The output should be all lines of the entries below in which the word "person" occurs.

Items from a data source
--- START ---

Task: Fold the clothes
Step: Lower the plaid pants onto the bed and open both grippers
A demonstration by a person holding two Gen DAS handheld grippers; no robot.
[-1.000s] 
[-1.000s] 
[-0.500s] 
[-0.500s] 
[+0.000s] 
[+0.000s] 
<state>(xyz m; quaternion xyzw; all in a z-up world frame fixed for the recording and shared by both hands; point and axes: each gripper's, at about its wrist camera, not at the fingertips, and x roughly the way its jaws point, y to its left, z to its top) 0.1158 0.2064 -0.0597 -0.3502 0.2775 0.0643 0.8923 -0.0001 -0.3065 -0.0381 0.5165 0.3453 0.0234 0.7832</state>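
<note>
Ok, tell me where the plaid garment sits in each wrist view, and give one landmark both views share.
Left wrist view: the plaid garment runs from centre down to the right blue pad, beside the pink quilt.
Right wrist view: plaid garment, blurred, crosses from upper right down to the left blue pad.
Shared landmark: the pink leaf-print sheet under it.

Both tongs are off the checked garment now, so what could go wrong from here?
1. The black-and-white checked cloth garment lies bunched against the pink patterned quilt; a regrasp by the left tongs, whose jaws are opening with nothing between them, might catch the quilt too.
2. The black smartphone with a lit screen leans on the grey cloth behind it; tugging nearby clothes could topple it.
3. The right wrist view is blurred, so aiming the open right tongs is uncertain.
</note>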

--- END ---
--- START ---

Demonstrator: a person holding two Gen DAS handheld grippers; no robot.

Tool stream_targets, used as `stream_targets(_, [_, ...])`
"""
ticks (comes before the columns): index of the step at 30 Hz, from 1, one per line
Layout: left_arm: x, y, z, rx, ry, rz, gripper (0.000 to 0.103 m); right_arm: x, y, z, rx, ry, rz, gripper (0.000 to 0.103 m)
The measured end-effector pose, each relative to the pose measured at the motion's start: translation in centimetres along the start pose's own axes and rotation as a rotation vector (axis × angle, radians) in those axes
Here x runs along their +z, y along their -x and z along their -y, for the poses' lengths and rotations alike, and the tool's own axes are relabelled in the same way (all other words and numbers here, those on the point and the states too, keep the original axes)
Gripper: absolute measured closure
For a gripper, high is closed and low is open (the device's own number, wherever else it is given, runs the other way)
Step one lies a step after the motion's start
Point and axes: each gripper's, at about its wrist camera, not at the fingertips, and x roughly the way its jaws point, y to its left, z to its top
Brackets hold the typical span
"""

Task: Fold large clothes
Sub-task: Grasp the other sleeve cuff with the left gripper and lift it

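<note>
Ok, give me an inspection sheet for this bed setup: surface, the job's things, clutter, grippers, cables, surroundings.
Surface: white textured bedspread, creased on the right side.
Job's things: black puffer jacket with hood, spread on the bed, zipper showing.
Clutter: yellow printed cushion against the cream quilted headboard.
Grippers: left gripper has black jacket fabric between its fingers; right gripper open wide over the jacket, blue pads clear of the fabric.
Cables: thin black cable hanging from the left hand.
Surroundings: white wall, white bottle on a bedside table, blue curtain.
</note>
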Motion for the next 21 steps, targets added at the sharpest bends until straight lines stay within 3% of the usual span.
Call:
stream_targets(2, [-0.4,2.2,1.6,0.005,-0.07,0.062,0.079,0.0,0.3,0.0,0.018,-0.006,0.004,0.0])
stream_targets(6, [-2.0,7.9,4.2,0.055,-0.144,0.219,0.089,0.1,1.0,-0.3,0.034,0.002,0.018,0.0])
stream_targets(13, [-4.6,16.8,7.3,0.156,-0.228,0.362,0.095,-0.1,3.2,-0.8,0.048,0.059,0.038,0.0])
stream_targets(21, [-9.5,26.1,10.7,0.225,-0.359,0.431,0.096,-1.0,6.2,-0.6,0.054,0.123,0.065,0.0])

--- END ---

Your solution:
A demonstration by a person holding two Gen DAS handheld grippers; no robot.
Demonstrator: a person holding two Gen DAS handheld grippers; no robot.

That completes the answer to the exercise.